▼
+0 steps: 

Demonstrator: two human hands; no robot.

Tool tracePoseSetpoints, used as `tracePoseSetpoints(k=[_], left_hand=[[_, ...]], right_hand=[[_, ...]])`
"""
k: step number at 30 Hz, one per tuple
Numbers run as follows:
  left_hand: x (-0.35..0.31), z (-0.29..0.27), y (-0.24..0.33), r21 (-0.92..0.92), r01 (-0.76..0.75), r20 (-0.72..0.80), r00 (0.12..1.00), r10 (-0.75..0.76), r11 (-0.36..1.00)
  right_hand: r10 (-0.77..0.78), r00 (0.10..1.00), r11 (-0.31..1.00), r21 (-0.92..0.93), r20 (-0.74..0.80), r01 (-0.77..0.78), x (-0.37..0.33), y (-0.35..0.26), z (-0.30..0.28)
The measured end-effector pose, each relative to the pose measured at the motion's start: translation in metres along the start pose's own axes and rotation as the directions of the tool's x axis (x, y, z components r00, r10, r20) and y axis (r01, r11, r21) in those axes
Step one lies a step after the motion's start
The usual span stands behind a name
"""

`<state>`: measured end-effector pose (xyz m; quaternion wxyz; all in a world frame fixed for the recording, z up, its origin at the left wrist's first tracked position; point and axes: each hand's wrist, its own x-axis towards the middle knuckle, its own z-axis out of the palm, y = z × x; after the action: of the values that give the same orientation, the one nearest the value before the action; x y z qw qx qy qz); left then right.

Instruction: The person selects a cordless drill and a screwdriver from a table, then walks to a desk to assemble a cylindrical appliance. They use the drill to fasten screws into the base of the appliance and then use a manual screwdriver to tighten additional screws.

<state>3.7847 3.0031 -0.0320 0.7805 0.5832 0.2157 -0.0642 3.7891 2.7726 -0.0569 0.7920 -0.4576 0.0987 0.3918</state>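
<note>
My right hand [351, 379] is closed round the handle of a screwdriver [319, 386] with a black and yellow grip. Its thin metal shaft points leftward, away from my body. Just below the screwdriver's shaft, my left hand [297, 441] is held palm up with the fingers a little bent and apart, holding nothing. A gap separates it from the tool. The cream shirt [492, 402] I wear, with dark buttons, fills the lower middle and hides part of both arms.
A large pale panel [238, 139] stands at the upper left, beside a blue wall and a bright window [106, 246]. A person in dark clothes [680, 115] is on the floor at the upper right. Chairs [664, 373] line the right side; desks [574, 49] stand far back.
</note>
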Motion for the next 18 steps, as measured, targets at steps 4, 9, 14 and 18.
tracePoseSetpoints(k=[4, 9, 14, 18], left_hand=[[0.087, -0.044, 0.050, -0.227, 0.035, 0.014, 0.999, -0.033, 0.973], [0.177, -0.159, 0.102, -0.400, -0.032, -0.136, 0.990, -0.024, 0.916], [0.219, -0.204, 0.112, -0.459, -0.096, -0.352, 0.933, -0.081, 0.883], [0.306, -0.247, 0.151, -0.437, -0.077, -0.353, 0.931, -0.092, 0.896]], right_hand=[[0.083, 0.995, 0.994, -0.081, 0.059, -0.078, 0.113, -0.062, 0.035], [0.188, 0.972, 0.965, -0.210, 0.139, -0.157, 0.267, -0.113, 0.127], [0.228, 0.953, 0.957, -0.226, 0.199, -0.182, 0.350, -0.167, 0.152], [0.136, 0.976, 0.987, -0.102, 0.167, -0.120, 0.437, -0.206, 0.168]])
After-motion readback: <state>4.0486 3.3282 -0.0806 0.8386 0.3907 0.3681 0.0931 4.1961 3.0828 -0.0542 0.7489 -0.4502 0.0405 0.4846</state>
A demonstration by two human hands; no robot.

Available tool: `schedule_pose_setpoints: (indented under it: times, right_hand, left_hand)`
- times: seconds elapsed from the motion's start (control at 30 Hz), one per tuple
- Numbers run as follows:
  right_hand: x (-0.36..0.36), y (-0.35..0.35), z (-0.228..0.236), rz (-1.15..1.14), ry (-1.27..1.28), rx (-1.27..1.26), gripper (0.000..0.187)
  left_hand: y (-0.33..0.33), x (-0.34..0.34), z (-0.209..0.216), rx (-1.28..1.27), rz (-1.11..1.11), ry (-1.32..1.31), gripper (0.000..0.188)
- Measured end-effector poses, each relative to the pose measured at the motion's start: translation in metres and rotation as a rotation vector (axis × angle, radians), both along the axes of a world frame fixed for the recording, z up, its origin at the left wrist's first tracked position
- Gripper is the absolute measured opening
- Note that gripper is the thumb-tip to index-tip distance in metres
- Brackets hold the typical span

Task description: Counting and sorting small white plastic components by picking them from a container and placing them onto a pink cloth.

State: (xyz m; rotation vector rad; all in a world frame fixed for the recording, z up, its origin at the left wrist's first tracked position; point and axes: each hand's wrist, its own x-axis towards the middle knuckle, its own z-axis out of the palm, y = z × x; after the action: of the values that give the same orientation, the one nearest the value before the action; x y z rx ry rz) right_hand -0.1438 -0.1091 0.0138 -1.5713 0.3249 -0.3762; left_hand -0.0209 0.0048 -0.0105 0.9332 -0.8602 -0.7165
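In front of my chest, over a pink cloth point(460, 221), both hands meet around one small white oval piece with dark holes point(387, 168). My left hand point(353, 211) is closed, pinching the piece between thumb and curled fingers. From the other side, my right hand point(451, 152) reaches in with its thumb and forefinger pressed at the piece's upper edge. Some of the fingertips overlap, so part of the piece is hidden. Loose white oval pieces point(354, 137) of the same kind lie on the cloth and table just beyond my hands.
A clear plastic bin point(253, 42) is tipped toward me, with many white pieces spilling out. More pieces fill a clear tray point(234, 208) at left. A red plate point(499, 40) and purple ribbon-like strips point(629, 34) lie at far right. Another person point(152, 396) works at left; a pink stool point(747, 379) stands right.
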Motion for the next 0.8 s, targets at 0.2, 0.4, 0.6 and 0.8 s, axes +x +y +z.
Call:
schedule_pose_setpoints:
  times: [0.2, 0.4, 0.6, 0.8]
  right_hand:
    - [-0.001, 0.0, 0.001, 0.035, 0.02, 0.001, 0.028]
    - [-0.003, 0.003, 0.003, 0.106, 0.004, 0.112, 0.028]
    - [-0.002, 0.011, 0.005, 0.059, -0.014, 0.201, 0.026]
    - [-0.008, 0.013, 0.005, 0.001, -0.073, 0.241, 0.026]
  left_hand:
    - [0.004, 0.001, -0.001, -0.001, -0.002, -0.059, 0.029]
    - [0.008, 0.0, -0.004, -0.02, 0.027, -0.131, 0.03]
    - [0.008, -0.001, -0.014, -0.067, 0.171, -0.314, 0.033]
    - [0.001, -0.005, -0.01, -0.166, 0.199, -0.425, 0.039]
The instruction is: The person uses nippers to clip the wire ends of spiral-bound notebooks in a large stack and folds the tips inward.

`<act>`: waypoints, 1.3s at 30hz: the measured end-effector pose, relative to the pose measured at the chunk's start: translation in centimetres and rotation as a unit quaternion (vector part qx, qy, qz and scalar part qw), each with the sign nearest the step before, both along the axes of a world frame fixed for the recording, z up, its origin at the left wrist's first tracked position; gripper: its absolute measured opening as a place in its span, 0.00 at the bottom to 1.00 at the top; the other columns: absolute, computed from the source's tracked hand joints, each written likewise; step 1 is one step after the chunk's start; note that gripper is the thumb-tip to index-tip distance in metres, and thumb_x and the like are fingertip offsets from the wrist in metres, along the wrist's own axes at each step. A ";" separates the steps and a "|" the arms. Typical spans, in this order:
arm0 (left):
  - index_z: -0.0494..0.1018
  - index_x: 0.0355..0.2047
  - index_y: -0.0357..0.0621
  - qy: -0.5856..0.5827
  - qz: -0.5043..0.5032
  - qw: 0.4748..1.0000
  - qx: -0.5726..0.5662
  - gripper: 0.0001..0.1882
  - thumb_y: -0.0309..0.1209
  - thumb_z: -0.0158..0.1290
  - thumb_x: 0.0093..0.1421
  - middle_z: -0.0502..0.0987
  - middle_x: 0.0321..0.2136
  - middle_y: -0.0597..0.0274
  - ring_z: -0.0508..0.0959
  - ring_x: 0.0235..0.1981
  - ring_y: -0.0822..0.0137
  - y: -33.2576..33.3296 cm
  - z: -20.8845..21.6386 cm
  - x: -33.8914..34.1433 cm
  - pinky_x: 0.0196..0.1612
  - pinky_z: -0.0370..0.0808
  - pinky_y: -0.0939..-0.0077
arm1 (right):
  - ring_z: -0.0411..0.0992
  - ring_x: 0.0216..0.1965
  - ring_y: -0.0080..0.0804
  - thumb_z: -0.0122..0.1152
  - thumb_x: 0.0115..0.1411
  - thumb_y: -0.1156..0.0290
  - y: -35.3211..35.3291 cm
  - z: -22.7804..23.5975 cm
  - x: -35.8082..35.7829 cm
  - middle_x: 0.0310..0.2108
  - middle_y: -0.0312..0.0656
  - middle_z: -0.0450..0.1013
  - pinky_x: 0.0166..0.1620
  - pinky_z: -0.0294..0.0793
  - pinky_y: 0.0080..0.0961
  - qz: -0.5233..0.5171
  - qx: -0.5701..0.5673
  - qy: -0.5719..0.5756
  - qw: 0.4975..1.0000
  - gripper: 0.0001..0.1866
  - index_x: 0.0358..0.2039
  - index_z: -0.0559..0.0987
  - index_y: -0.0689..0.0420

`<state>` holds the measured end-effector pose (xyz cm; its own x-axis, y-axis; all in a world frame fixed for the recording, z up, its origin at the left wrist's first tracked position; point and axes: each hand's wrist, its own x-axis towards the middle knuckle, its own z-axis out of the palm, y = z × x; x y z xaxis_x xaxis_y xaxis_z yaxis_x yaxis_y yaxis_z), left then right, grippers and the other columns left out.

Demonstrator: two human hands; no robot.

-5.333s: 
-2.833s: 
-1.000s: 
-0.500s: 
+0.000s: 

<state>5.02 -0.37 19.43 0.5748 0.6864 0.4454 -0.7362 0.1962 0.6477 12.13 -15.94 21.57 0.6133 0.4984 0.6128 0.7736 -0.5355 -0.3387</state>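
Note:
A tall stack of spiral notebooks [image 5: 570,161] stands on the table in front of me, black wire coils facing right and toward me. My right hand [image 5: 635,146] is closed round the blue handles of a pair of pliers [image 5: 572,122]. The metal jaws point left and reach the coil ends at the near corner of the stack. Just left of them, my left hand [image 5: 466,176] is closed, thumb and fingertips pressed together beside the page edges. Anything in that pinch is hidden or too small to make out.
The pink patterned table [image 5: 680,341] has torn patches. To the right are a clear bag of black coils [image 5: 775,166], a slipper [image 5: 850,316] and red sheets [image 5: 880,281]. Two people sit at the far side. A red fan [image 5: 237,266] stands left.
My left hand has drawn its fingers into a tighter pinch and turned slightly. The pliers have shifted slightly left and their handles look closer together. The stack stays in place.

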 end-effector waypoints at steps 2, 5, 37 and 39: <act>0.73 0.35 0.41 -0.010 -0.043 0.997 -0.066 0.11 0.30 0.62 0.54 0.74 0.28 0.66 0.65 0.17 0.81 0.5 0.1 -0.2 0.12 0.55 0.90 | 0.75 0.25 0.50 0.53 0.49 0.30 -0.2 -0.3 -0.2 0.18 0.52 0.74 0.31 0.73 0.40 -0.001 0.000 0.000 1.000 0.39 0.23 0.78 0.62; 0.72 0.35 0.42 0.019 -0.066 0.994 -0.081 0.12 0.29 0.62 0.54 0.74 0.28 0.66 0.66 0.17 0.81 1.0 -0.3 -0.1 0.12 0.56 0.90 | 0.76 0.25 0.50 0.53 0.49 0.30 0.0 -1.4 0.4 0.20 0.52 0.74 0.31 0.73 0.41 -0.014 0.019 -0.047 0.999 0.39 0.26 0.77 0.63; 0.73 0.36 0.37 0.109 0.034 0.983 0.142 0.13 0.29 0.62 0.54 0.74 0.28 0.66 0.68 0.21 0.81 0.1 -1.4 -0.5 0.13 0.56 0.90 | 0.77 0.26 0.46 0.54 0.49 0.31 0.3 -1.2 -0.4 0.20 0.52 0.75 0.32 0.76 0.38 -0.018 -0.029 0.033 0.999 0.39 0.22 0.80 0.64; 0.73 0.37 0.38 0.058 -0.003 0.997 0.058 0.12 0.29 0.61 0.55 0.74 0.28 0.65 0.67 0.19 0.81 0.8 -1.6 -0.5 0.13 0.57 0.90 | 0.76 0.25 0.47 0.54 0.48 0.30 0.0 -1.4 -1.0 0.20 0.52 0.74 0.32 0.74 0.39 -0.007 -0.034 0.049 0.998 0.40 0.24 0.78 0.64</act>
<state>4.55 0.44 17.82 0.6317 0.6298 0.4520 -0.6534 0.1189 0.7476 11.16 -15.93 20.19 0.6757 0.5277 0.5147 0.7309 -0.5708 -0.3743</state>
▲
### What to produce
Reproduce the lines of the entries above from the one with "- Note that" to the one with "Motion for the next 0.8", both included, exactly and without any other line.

### Exercise response
- Note that gripper is the thumb-tip to index-tip distance in metres
- Brackets hold the typical span

Task description: Counting and sorting small white plastic components by picking them from a container and placing them onto a pink cloth.

State: (xyz m; rotation vector rad; all in a world frame fixed for the recording, z up, its origin at the left wrist's first tracked position; point and axes: each hand's wrist, its own x-axis towards the middle knuckle, its own z-axis out of the palm, y = z × x; after the action: of the values that give the same orientation, the one nearest the value before the action; x y z rx ry rz) right_hand -0.1438 -0.1091 0.0138 -1.5713 0.3249 -0.3762; left_hand -0.0209 0.0048 -0.0105 0.9332 -0.8602 -0.7165
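In front of my chest, over a pink cloth point(460, 221), both hands meet around one small white oval piece with dark holes point(387, 168). My left hand point(353, 211) is closed, pinching the piece between thumb and curled fingers. From the other side, my right hand point(451, 152) reaches in with its thumb and forefinger pressed at the piece's upper edge. Some of the fingertips overlap, so part of the piece is hidden. Loose white oval pieces point(354, 137) of the same kind lie on the cloth and table just beyond my hands.
A clear plastic bin point(253, 42) is tipped toward me, with many white pieces spilling out. More pieces fill a clear tray point(234, 208) at left. A red plate point(499, 40) and purple ribbon-like strips point(629, 34) lie at far right. Another person point(152, 396) works at left; a pink stool point(747, 379) stands right.
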Motion for the next 0.8 s, targets at 0.2, 0.4, 0.6 and 0.8 s, axes +x +y +z.

Besides this answer, the exercise requires nothing else.